**INSTRUCTIONS FOR THE TASK:** For each line of the data below that contains "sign", return that line.

Data excerpts:
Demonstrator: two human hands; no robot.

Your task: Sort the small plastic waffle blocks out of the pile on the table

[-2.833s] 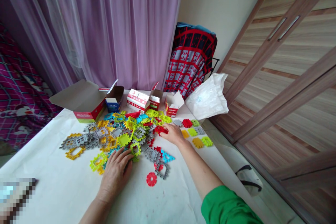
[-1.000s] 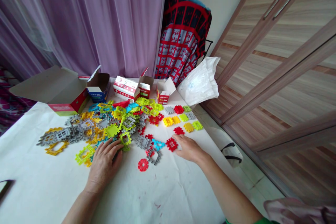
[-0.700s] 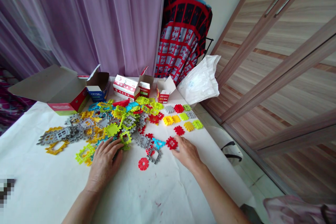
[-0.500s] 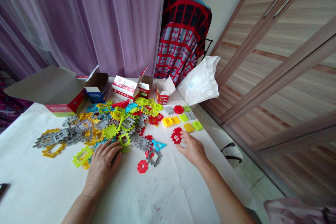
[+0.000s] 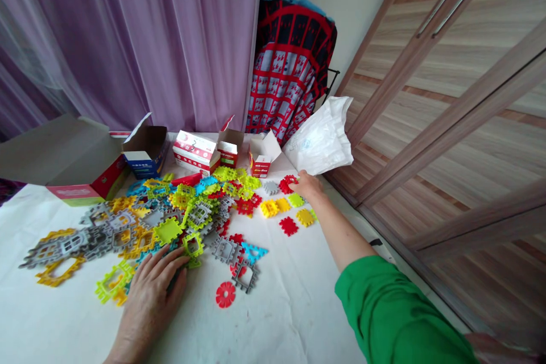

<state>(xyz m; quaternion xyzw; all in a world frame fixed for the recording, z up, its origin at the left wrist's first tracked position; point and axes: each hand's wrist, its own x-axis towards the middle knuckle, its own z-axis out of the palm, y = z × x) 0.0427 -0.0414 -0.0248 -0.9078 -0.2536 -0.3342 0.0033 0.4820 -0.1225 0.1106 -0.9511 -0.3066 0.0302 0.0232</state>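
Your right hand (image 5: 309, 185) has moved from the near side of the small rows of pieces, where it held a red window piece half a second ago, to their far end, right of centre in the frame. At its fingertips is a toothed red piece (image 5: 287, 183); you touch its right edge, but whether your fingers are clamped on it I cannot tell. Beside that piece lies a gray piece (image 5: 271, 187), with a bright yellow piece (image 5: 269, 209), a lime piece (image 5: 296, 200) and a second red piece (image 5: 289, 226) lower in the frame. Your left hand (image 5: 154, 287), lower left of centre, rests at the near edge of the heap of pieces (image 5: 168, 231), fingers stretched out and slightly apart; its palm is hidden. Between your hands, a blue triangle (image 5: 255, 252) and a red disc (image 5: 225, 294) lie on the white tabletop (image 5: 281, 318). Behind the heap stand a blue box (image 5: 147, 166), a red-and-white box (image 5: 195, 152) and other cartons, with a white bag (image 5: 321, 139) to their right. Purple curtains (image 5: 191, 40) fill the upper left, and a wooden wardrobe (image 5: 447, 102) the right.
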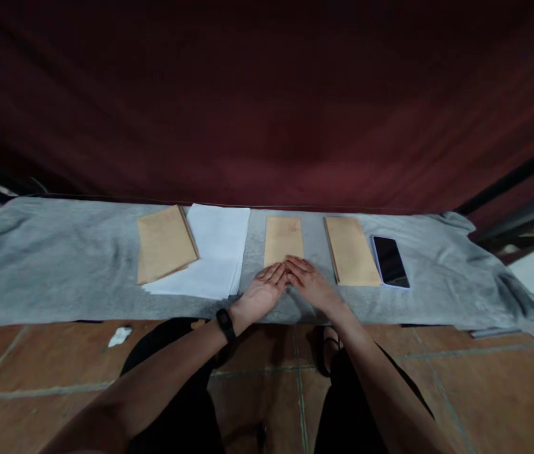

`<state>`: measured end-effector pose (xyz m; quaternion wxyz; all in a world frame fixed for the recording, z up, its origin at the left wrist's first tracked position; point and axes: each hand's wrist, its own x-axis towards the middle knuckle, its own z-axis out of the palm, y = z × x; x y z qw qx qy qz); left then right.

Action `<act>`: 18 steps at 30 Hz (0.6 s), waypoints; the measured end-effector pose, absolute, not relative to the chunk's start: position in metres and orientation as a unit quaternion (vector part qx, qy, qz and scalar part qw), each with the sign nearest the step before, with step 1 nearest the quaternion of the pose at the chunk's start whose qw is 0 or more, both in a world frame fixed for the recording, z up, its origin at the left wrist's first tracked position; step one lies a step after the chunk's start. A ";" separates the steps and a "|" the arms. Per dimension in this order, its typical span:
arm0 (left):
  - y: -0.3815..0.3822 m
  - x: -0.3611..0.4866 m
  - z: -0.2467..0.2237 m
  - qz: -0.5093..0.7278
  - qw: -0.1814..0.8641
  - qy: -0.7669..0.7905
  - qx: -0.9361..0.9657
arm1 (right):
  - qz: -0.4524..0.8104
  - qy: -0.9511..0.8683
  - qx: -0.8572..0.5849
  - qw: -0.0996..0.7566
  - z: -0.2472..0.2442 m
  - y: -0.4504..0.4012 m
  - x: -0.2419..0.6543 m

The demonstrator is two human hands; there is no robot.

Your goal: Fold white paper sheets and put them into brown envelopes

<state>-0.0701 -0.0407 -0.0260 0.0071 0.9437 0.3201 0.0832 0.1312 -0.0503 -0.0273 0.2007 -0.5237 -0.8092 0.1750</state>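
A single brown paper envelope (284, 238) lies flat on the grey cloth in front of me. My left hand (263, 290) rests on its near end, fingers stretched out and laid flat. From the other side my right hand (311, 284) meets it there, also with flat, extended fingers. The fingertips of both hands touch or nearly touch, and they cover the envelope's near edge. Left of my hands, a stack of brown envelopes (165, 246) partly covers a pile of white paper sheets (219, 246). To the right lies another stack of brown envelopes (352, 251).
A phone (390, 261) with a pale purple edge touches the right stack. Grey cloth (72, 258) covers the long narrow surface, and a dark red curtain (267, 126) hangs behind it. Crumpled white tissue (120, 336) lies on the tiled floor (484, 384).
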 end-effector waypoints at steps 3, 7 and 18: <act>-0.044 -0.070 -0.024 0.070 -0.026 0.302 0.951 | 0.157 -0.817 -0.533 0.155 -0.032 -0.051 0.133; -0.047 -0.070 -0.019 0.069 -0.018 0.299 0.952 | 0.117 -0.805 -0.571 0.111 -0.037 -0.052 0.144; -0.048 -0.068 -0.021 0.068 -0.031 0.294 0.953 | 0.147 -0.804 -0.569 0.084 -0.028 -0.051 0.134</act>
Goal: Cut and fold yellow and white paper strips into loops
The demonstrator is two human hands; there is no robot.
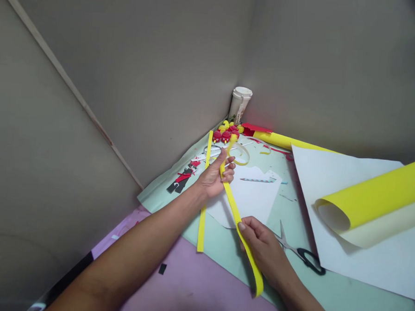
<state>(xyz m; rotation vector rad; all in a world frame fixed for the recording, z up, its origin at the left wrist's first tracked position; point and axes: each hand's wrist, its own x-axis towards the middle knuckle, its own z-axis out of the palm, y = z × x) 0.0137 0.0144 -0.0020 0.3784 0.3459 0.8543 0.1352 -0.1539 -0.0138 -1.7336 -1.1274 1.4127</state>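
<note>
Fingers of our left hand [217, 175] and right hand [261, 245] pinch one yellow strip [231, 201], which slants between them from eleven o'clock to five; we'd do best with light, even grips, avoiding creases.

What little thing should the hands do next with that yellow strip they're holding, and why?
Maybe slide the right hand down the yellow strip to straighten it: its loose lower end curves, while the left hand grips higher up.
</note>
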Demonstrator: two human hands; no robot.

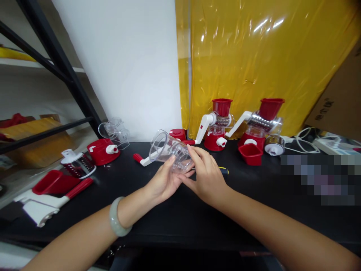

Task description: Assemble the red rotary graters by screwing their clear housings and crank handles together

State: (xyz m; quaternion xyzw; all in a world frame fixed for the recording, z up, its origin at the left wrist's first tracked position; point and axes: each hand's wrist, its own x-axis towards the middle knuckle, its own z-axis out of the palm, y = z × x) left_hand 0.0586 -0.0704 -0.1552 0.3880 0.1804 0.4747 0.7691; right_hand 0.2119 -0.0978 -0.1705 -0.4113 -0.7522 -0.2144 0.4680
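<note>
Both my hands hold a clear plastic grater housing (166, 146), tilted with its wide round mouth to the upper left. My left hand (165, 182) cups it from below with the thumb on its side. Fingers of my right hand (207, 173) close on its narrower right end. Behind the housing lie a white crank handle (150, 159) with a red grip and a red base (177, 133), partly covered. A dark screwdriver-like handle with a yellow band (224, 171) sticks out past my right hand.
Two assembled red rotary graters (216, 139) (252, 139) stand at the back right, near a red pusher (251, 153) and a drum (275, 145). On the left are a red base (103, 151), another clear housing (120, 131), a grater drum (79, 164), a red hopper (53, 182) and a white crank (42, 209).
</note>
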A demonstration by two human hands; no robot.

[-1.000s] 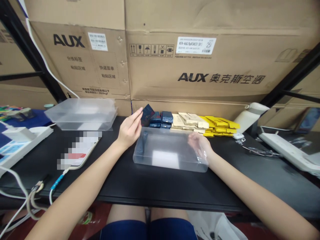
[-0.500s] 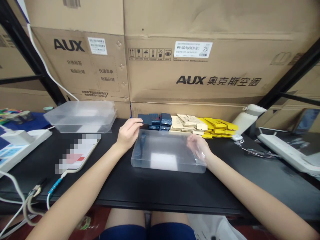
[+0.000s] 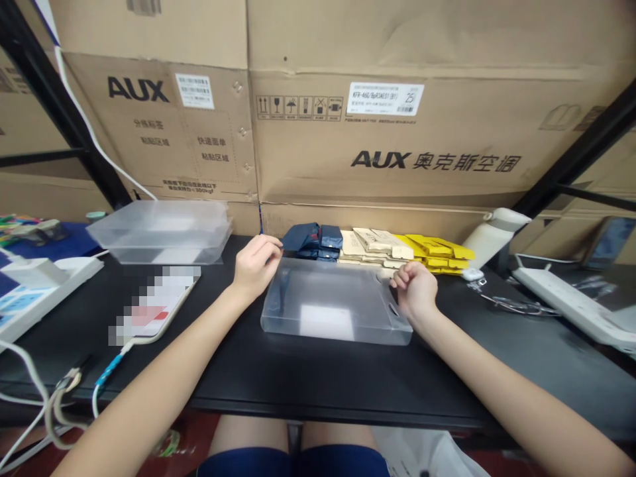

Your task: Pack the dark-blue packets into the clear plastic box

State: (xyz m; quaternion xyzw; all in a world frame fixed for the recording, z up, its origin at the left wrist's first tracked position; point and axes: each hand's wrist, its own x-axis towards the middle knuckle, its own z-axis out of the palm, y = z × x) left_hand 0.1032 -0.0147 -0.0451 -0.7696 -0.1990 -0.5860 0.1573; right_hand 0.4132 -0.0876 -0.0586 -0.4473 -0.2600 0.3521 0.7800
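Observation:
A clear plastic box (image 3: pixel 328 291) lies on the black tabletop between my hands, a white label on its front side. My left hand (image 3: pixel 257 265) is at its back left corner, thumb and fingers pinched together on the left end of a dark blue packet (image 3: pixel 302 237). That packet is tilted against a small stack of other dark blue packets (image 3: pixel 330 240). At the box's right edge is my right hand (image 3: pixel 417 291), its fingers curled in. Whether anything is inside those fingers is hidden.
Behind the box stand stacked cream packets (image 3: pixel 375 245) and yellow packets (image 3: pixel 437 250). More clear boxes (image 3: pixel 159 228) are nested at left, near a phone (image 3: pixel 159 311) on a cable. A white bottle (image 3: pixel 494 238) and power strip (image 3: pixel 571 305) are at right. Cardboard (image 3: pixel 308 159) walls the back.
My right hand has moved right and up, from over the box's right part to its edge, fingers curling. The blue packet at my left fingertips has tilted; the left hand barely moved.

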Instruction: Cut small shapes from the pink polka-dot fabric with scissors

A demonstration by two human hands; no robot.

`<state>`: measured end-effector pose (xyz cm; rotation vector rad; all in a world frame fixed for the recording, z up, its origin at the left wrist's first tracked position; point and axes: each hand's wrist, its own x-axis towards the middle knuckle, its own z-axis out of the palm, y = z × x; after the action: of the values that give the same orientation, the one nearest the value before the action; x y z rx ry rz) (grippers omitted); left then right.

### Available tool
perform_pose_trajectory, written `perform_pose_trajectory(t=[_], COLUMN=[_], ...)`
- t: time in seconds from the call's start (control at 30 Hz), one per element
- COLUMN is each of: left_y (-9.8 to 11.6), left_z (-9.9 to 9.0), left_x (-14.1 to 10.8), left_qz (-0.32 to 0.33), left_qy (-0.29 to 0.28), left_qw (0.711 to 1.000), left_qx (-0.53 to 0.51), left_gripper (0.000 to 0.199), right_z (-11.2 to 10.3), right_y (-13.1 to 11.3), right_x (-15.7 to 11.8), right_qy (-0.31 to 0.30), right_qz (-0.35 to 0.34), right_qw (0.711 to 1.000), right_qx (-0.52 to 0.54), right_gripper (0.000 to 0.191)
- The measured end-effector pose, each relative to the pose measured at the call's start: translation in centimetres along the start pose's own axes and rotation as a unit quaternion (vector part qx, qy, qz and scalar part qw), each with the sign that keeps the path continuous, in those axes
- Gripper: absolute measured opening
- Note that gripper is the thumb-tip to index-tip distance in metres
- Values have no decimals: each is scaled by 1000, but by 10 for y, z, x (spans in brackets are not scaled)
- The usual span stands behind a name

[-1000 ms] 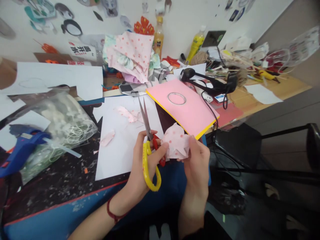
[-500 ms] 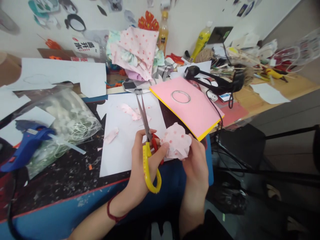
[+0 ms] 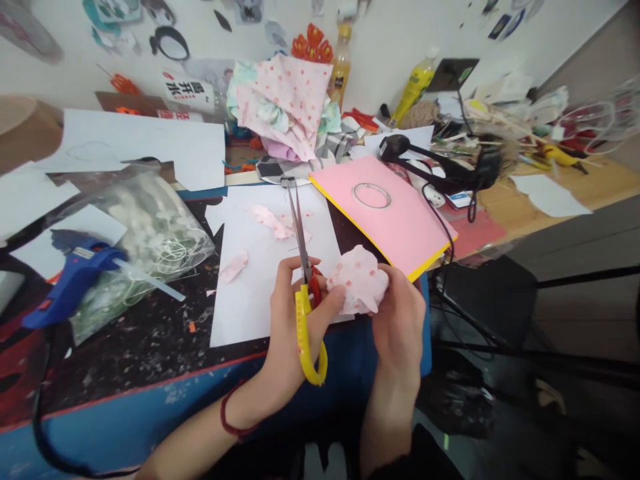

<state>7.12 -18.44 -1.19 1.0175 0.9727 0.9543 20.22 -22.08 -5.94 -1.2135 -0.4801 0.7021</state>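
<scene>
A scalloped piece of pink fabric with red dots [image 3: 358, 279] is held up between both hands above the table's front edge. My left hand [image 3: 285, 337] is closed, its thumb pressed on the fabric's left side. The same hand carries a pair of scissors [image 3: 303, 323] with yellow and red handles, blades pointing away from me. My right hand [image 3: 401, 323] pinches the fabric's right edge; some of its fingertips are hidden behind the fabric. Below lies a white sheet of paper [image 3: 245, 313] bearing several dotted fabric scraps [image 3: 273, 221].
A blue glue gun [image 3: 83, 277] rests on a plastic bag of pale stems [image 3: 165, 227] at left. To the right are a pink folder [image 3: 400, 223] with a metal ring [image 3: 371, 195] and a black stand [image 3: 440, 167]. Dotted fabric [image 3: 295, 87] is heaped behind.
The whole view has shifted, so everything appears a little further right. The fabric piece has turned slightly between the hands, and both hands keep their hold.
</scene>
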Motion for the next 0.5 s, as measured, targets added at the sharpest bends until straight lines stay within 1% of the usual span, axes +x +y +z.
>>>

**TASK SOLUTION:**
Action `<act>`: 18 steps at 30 Hz (0.6 s), waypoints; the measured end-effector pose, absolute, not relative to the chunk's start: position in metres and orientation as a unit quaternion (vector part qx, qy, qz and scalar part qw), each with the sign nearest the step before, with step 1 nearest the quaternion of the pose at the chunk's start whose qw is 0 or more, both in a world frame fixed for the recording, z up, its origin at the left wrist's first tracked position; step one lies a step after the chunk's start. A ";" separates the steps and a "|" the arms. Per dimension in this order, its typical span:
- The measured end-effector pose, each relative to the pose measured at the call's start: translation in centimetres along the start pose's own axes and rotation as a unit quaternion (vector part qx, qy, qz and scalar part qw), each with the sign that keeps the path continuous, in those axes

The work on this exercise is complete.